#### [Work request]
Starting with the line that contains "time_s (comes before" and stopping after the line that contains "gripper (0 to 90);", copy the entries below exactly. Include nothing else.

#### [Material for the task]
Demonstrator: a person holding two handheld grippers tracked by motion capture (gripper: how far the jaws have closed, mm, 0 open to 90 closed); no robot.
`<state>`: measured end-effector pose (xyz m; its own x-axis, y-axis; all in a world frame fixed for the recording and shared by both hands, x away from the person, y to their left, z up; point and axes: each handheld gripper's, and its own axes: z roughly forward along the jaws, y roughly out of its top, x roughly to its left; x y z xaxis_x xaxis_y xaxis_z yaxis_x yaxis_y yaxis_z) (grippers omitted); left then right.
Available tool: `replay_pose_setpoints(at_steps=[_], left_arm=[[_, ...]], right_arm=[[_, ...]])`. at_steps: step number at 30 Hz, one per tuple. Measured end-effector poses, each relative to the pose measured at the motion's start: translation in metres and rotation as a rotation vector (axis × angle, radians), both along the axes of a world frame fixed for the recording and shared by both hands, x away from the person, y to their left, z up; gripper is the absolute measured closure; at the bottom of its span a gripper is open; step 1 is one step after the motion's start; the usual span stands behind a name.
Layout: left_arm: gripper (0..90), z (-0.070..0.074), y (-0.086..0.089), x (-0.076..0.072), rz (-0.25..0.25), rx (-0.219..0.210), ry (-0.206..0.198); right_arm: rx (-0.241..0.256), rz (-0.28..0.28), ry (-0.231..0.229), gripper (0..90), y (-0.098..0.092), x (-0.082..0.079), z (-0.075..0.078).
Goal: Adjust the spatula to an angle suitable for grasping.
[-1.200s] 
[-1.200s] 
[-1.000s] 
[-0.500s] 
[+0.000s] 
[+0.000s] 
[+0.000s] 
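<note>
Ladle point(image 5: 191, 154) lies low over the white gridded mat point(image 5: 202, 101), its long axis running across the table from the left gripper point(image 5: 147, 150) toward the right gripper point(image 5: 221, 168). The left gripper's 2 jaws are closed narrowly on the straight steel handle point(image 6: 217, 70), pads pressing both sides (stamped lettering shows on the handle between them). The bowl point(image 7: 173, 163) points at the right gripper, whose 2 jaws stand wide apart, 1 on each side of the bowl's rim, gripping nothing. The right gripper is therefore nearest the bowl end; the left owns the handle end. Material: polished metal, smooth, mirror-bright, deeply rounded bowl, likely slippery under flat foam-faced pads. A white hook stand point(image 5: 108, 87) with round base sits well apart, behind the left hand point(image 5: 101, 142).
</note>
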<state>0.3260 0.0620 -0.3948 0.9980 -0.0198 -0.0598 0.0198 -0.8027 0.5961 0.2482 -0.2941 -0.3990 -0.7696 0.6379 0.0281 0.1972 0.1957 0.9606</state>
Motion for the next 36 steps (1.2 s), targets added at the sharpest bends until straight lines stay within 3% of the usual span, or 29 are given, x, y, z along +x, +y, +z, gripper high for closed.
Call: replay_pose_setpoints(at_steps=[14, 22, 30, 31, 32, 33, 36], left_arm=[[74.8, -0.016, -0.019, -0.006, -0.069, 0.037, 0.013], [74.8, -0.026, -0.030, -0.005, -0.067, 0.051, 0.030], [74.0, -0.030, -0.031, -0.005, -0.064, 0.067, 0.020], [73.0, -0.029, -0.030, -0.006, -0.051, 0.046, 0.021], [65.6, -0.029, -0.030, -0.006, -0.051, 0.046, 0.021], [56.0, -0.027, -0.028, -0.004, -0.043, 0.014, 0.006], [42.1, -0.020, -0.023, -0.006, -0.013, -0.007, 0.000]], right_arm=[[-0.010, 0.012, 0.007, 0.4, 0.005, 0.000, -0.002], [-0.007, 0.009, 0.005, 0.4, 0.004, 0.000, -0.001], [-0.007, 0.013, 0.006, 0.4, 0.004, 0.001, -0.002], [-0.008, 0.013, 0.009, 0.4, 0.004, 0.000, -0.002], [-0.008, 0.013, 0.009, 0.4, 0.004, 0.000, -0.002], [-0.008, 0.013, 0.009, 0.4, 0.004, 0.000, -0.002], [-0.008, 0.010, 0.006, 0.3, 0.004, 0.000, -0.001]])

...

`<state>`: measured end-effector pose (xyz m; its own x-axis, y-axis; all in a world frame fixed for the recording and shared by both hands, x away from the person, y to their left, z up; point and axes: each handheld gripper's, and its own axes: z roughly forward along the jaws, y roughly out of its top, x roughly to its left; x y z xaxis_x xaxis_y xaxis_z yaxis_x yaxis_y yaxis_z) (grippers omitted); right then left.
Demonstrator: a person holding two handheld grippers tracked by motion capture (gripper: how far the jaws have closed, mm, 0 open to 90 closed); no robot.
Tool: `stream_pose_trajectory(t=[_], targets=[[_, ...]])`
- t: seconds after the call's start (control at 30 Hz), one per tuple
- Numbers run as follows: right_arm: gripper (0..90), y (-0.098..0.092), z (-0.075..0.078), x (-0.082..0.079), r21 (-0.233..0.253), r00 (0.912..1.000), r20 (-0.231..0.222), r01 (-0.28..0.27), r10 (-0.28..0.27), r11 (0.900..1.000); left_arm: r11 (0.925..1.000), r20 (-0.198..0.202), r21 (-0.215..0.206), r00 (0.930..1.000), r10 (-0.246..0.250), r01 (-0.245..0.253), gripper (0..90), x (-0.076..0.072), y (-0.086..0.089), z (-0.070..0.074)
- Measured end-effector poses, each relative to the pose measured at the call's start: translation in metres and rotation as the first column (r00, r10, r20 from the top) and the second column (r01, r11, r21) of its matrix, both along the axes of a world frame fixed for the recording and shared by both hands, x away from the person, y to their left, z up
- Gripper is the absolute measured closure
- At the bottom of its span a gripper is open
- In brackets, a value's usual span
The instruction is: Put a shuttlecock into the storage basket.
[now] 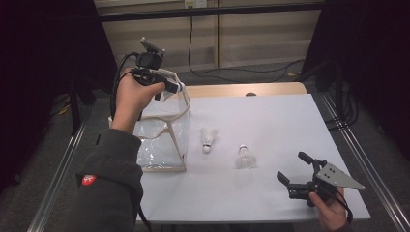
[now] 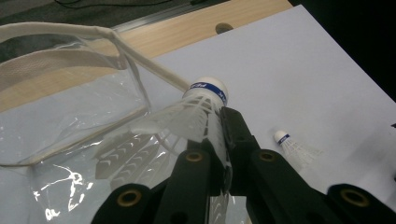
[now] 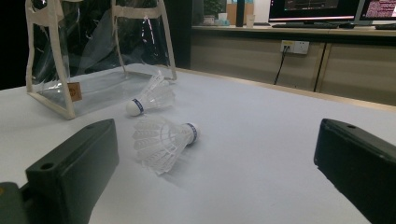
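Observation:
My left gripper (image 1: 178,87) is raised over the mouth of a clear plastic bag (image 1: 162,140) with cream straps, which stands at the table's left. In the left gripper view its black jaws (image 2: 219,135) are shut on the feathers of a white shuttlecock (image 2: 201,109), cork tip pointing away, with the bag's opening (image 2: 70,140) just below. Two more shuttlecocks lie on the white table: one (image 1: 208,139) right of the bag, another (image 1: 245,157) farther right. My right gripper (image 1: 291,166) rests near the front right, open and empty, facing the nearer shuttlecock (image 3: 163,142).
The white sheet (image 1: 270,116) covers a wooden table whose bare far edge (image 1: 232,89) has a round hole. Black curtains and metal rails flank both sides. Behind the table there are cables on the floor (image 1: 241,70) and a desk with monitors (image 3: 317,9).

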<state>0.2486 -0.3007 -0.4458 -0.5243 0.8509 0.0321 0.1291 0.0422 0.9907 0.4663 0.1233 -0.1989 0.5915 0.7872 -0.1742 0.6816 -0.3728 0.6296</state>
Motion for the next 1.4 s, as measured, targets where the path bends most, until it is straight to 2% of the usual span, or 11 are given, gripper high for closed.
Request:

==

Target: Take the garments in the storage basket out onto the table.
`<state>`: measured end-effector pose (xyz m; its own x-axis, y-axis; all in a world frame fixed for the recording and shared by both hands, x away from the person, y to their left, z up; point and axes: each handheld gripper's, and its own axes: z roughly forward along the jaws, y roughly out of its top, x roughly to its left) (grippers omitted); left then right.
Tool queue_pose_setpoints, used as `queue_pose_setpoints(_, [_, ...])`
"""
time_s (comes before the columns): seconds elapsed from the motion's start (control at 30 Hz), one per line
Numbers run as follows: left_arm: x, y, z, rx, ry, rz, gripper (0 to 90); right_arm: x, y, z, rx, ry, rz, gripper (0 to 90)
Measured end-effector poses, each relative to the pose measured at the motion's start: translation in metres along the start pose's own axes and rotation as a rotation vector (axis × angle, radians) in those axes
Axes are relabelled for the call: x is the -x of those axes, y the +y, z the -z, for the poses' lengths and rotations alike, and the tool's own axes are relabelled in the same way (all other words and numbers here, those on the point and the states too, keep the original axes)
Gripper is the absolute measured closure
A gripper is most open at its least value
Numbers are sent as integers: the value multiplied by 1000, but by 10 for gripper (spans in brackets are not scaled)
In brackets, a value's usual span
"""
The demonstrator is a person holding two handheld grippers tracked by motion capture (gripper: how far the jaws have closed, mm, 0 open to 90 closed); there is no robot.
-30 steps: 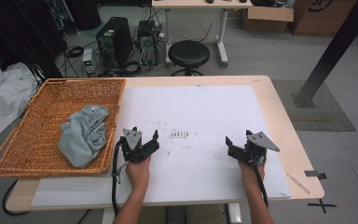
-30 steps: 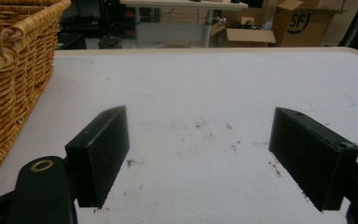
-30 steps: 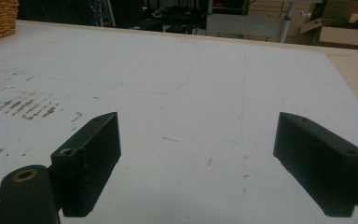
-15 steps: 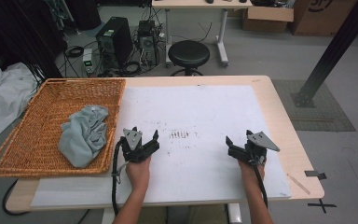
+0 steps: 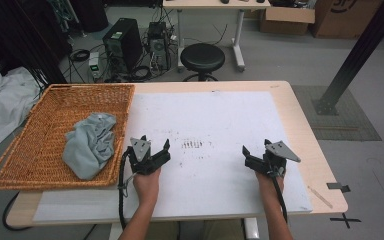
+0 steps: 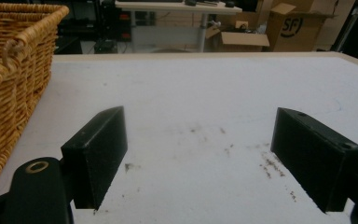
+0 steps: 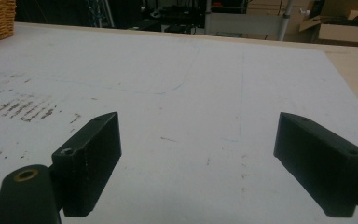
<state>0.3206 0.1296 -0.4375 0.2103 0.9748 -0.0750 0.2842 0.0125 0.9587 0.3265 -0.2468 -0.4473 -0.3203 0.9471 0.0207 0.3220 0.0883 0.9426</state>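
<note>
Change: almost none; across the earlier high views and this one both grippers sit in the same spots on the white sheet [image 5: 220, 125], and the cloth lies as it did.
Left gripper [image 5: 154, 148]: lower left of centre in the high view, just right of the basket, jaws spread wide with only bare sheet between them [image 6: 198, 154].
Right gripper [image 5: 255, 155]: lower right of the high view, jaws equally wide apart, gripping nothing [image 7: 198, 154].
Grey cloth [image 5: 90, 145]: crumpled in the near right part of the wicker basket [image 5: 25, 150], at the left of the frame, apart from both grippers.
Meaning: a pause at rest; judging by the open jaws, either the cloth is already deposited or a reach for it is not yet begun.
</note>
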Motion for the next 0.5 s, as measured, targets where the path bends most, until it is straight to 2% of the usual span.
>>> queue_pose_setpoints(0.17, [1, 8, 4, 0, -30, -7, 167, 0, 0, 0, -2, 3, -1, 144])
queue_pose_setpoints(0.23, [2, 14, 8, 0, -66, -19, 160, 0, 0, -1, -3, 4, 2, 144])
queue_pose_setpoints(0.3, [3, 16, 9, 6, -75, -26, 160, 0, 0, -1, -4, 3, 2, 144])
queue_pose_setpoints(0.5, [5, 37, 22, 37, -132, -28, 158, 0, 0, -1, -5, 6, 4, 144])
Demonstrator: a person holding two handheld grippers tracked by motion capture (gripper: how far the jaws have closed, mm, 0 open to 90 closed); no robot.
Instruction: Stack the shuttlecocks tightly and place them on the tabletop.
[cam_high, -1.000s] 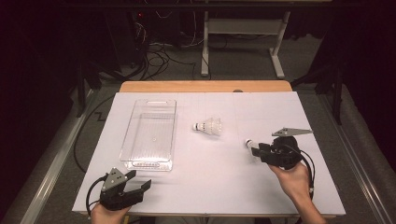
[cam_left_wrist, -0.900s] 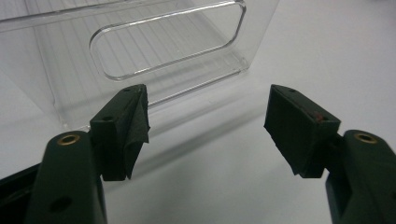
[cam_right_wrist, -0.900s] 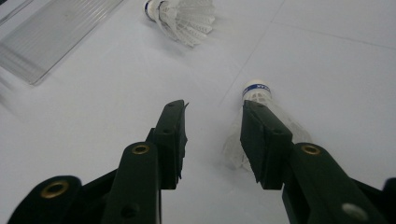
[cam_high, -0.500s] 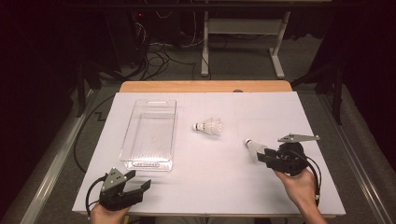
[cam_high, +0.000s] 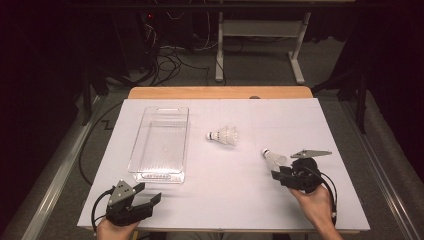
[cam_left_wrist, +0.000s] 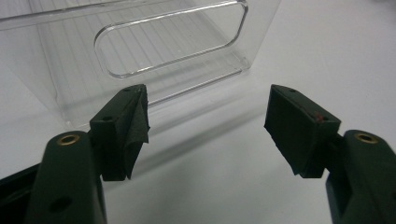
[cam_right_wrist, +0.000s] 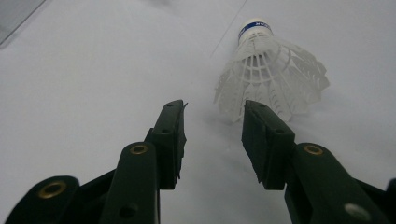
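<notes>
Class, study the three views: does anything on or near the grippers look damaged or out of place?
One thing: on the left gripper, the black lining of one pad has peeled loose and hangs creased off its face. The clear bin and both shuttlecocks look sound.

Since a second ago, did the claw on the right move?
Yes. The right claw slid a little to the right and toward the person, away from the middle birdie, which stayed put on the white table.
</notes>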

#### [Answer section]
time_s (comes before the columns): seconds elapsed from the motion's start (control at 30 Hz), one per line
Numbers run as follows: left_arm: x, y, z, rx, ry, rz, gripper (0 to 90); right_arm: x, y, z, rx, ry, rz, gripper (0 to 90)

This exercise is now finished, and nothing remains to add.